What I'm leaning for at the moment is, to move the Lucene 9.x library 
out of Maven Indexer as a separate library project then I'd implement my 
things using Lucene 9 directly.

What do you think on that?




---------------------------------------------------------------------
To unsubscribe, e-mail: dev-unsubscribe@netbeans.apache.org
For additional commands, e-mail: dev-help@netbeans.apache.org

For further information about the NetBeans mailing lists, visit:
https://cwiki.apache.org/confluence/display/NETBEANS/Mailing+lists




Re: Indexing, Lucene?

Posted by Matthias Bläsing <mb...@doppel-helix.eu.INVALID>.
Hi,

first, the basic idea, that underlies alls lucene data is still the
same: You create a "document", add key-value pairs to it and let the
indexer do its magic. When it is done, you can query the index.

Yes we need to move to a newer version of lucene in the core indexer
and it is a problem, that the module exposed lucene internals and some
queries will be hard to adapt, but it is IMHO doable.

For normal queries and usage the Parsing and Indexing API IMHO works. I
think CSS indexer might be approachable, although it carries additional
complexity cause it handles embedding into HTML.

- The indexer is in css.editor and implemented in 
  org.netbeans.modules.css.indexing.CssIndexer. It is created by an
  embedded factory, which is registered in the layer file
  in Editors/text/css. 
- CssIndexer#index is called by the Parsing and Indexing infrastructure
  for each recognized document and when the parsing result is available
- the #index method extracts the IDs, classes, html elements and clors
  from the CSS parser and stores that in the documet
- The document is then stored using the Indexing Support

If you now want to now where inside the project a certain CSS class is
used, you use the convenience function findClasses in
org.netbeans.modules.css.indexing.api.CssIndex. This method builds the
query and dispatches it to the QuerySupport. It will return the
FileObjects, that hold the corresponding classes.

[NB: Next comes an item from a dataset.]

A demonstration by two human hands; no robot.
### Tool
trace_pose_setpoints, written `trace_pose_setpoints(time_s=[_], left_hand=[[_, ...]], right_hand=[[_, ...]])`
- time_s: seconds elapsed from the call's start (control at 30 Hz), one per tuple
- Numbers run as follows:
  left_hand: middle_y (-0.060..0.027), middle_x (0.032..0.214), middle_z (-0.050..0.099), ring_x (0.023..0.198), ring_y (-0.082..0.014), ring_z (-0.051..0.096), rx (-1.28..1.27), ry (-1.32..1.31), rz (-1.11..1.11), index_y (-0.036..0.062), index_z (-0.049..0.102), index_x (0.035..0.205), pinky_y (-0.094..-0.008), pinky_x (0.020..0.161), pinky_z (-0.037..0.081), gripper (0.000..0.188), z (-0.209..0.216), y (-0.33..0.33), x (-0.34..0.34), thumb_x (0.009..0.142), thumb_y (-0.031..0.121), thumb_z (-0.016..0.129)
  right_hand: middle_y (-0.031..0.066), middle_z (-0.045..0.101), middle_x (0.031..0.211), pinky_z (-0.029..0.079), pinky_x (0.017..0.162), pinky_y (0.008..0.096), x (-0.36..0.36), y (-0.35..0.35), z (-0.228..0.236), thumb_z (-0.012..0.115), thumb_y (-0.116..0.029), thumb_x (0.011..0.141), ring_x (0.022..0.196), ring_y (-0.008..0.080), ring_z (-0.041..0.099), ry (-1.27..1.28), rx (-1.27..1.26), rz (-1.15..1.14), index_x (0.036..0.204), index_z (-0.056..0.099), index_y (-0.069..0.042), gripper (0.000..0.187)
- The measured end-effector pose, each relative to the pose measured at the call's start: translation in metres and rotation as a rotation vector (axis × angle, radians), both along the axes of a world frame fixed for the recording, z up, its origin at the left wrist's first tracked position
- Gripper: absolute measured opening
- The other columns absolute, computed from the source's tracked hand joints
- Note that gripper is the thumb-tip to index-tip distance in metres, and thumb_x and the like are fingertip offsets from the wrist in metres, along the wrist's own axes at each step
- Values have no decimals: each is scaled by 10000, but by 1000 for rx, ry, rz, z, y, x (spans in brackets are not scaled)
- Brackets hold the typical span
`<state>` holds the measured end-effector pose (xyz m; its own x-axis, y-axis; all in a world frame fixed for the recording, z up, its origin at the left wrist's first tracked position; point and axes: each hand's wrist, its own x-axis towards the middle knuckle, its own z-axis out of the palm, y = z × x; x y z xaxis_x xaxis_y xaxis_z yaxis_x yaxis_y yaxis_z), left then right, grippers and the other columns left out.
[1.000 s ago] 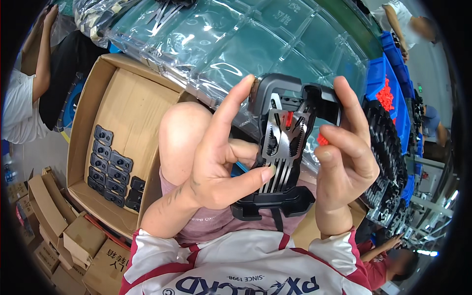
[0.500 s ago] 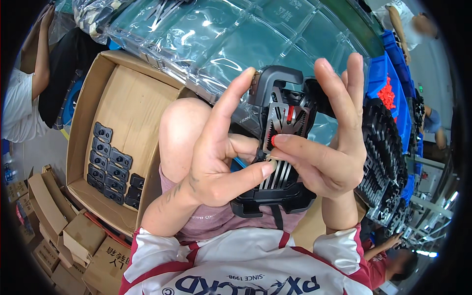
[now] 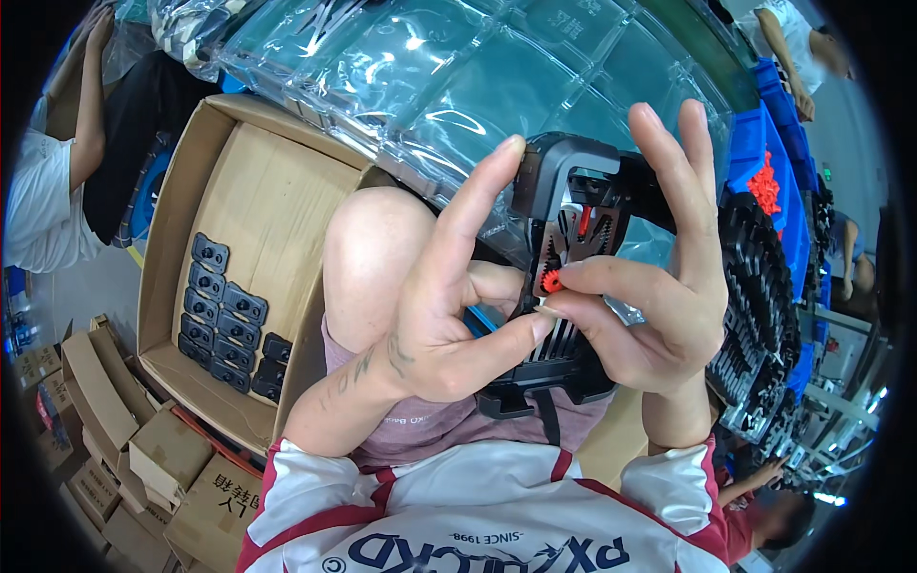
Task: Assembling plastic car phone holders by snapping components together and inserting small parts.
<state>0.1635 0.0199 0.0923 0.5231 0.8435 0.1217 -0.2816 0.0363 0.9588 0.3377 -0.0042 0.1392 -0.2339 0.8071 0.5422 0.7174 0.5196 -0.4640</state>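
My left hand (image 3: 442, 320) is closed round the side of a black clamp-like holder (image 3: 570, 162), its thumb across the front and index finger stretched along the upper edge. Inside the holder lie toothed black racks, a metal plate, several thin rods and a small red strip (image 3: 585, 222). A small red gear (image 3: 551, 281) sits between the toothed racks. At this gear my right hand (image 3: 659, 310) is closed, index fingertip and thumb on or beside it, the other fingers raised. Whether the gear is fully seated I cannot tell.
Left of my knee, a cardboard box (image 3: 175, 220) holds several black plates (image 3: 236, 329). Plastic-wrapped teal crates (image 3: 458, 91) stand ahead. To the right are blue bins (image 3: 750, 143), one with red parts (image 3: 764, 186), and stacked black parts (image 3: 755, 286). Other people work nearby.
The holder has turned slightly and shifted right in the view, along with both hands. More of the red gear shows beside my right index fingertip.
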Motion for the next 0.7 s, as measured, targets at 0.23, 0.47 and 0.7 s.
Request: trace_pose_setpoints(time_s=[0.23,0.47,0.7], left_hand=[[-67,786,510,461,-59,442,30,-26,-25,-51,28,1457,-112,470,264,958,-4,0,-1,704,10,617],[-97,954,420,492,-76,482,61,-44,-41,-44,26,1458,-128,478,305,944,-8,1,-5,708,-13,598],[-126,1122,330,524,-93,522,99,-60,-64,-38,24,1459,-143,485,347,931,-10,3,0,712,-36,579]], right_hand=[[236,459,1348,245,1097,538,-3,1,3,766,-217,609,1359,449,245,-48,-24,-6,751,710,-129,177],[222,461,1352,246,1097,542,-5,1,4,760,-194,617,1358,450,243,-73,-54,-11,752,711,-124,160],[216,466,1350,242,1100,540,-3,1,-3,755,-166,608,1357,458,239,-73,-39,-28,747,704,-119,156]])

There are dark parts in the API, but the basic usage is ok.

HTH

Matthias

Am Samstag, dem 13.05.2023 um 17:14 -0700 schrieb Laszlo Kishalmi:
> Dear all,
> 
> Does anyone have a good knowledge on our Indexing API?
> 
> I would like to add some search functionality to my HCL/Terraform support.
> 
> I do not know too much of Lucene, but what I know is not really match 
> with what I see there. Then I checked and we are using Lucene 3.6.2, 
> that is more than 10 years old by now.
> 
> I've also checked what would it mean to upgrade that to a recent 
> version. It seems to be a hard job to take, moving even to Lucene 4.x 
> would be hard, at least with my level of knowledge. (Lucene changed 
> completely between 3.x to 4.x)
> 
> I've seen that the new Maven Indexer comes with Lucene 9.x. So we have 
> recent Library support.
> 
> My first question, shall we start to do something about the old Lucene?
> 
> Shall I invest using our current indexing API?
> What I'm leaning for at the moment is, to move the Lucene 9.x library 
> out of Maven Indexer as a separate library project then I'd implement my 
> things using Lucene 9 directly.
> 
> What do you think on that?



---------------------------------------------------------------------
To unsubscribe, e-mail: dev-unsubscribe@netbeans.apache.org
For additional commands, e-mail: dev-help@netbeans.apache.org

For further information about the NetBeans mailing lists, visit:
https://cwiki.apache.org/confluence/display/NETBEANS/Mailing+lists




Re: Indexing, Lucene?

Posted by Laszlo Kishalmi <la...@gmail.com>.
On 5/14/23 02:52, Michael Bien wrote:
> Hi Laszlo,
>
> On 14.05.23 02:14, Laszlo Kishalmi wrote:
>> Dear all,
>>
>> Does anyone have a good knowledge on our Indexing API?
>>
>> I would like to add some search functionality to my HCL/Terraform 
>> support.
>>
>> I do not know too much of Lucene, but what I know is not really match 
>> with what I see there. Then I checked and we are using Lucene 3.6.2, 
>> that is more than 10 years old by now.
>>
>> I've also checked what would it mean to upgrade that to a recent 
>> version. It seems to be a hard job to take, moving even to Lucene 4.x 
>> would be hard, at least with my level of knowledge. (Lucene changed 
>> completely between 3.x to 4.x)
>>
>> I've seen that the new Maven Indexer comes with Lucene 9.x. So we 
>> have recent Library support.
>>
>> My first question, shall we start to do something about the old Lucene?
>
> yes we have to. I started a while ago in a local branch but got stuck 
> in some areas which were not covered by old migration guides. 3->4 had 
> some breaking changes. The problem was also that a lot of code is 
> using the API - as you probably saw.
>
> Then I decided to do the easier part first, which was the 
> maven-indexer module. This is mostly complete and master uses the 
> latest lucene 9.6 branch (although there are some pending refactoring 
> left to get rid of more deprecated code and also some maven-indexer 
> specific features I am working on).
>
> I am no lucene expert either - I mostly learn on the go. I did migrate 
> apache roller from an old version (can't remember) to 9.x a while ago, 
> so it certainly is doable, NB has just much more code.
>
>>
>> Shall I invest using our current indexing API?
>>
>> What I'm leaning for at the moment is, to move the Lucene 9.x library 
>> out of Maven Indexer as a separate library project then I'd implement 
>> my things using Lucene 9 directly.
>
> Using lucene directly would make it difficult to switch to the 
> netbeans API again some time in future, no? We could check if it is 
> possible to fork the NB API+impl and make it compatible with Lucene 9 
> and deploy both versions at the same time?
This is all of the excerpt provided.